La segunda jornada de paro en el transporte transcurrió en la ciudad sin incidentes violentos Hay huelga para rato. O al menos eso dicen los sindicatos. Mientras el comité y la patronal discuten, los pasajeros esperan. Los primeros sostienen un pulso para llegar a un acuerdo sobre el convenio salarial. Los segundos le echan la culpa al gobierno central de la subida de los precios del gasóleo. La jornada de ayer estuvo marcada por la confusión, más que por los incidentes.

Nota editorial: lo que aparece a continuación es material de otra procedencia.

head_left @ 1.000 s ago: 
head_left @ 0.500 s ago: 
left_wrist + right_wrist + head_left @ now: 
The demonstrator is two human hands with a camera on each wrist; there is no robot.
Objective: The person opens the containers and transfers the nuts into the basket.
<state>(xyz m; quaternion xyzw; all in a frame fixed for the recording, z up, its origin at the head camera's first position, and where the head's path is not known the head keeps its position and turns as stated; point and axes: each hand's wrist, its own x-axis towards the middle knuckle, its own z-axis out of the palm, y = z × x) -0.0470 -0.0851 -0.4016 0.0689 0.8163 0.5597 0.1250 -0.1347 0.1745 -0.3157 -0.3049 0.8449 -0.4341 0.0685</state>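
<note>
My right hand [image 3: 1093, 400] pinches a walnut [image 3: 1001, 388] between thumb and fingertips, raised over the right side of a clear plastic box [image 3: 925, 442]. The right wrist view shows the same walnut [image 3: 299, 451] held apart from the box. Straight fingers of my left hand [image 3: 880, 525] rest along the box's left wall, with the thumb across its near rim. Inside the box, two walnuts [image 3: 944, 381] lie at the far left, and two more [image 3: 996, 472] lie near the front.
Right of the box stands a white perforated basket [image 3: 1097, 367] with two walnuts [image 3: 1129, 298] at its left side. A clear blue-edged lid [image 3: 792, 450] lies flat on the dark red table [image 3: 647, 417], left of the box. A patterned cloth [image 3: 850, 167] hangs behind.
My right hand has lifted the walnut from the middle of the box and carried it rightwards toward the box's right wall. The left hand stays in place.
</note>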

Algunas lunas rotas y el pinchazo de una rueda violentaron una mañana en la que, sencillamente, nadie entendía nada.

20 sep 2000 . Actualizado a las 07:00 h.

Cuidado con los carteles. Un simple letrero en el que esté escrito servicios mínimos le puede salvar el viaje. Si no que se lo cuenten al conductor del Castromil que debía hacer el recorrido A Coruña-Santiago-Pontevedra-Vigo, a las diez de la mañana. Olvidó colocar su salvoconducto en el cristal. Ya con los pasajeros a bordo le impidieron la salida. Todo quedó en un susto con aroma a mosqueo: el conductor se hizo con un cartel en el último momento y, con retraso, pudo iniciar su recorrido. Pocos incidentes durante la jornada de ayer, que comenzó con el pinchazo de una rueda y la resaca de la noche: doce lunas rotas, la mayoría de la empresa Asicasa. Los sindicatos aseguran que los exiguos servicios mínimos se cumplieron sin problema. Otra es la opinión de los pasajeros: «Ayer hubo servicios mínimos, pero hoy no hay nada». Lo afirma María Canosa, que estaba muy enfadada. Ir en taxi a Fisterra le costó unas once mil pesetas, «y los médicos no pueden esperar». Poca gente conocía los motivos reales del paro: «Se trata de la subida del gasóleo». La mayoría apoyan las peticiones de los trabajadores pero, como afirma Trinidad, «al final pagamos los ciudadanos».